_TASK TO CARRY OUT_
Repeat word for word every line of the data below, from the first through the line containing "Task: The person", and stop there.

_PROVIDED DATA_
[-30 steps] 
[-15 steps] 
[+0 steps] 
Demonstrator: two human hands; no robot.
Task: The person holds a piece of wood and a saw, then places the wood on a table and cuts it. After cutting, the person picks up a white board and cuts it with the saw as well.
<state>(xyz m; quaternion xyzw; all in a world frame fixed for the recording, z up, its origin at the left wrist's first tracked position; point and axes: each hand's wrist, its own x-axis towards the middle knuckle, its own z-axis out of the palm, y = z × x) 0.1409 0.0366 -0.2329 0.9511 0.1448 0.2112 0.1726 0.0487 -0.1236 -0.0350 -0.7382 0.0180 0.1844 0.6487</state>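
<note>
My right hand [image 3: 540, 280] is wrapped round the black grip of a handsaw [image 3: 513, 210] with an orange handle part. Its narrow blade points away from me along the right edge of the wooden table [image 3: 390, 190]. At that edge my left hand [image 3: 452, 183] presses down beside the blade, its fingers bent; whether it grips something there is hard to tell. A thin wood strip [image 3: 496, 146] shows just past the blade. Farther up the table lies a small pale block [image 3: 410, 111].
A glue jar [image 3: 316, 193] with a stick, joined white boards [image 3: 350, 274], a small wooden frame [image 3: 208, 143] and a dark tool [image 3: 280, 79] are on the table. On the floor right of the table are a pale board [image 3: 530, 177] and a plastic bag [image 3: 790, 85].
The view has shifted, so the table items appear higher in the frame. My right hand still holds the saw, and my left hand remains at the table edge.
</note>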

_RESULT_
[-30 steps] 
[-15 steps] 
[+0 steps] 
Demonstrator: two human hands; no robot.
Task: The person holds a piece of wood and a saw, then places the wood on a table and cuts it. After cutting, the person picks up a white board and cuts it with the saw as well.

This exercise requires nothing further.